> _Exercise objective_: In the entries below, find every line holding the string "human" and collect it.

> _Provided data_:
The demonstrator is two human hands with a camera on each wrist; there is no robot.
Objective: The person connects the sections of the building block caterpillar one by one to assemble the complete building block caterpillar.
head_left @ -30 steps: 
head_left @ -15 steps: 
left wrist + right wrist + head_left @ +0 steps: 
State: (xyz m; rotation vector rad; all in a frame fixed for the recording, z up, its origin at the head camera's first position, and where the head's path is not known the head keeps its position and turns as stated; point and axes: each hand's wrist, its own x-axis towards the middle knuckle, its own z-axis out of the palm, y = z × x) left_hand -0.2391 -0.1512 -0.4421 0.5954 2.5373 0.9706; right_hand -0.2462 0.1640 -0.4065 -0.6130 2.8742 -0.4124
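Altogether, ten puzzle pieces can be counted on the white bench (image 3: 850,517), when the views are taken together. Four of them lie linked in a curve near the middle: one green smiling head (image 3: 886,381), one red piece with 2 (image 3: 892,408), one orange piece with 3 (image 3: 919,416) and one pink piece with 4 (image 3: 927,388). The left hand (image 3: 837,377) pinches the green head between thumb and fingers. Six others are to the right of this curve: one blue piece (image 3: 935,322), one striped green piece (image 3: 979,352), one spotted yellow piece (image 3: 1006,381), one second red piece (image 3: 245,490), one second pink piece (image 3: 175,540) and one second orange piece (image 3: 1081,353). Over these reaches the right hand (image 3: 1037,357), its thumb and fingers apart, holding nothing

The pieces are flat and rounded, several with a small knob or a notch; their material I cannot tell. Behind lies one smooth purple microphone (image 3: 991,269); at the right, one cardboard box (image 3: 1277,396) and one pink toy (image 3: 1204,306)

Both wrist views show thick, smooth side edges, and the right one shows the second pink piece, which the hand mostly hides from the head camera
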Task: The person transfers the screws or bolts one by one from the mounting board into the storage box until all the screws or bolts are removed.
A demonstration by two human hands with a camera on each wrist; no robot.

> _Exercise response_:
The demonstrator is two human hands with a camera on each wrist; there is no robot.
A demonstration by two human hands with a camera on each wrist; no robot.

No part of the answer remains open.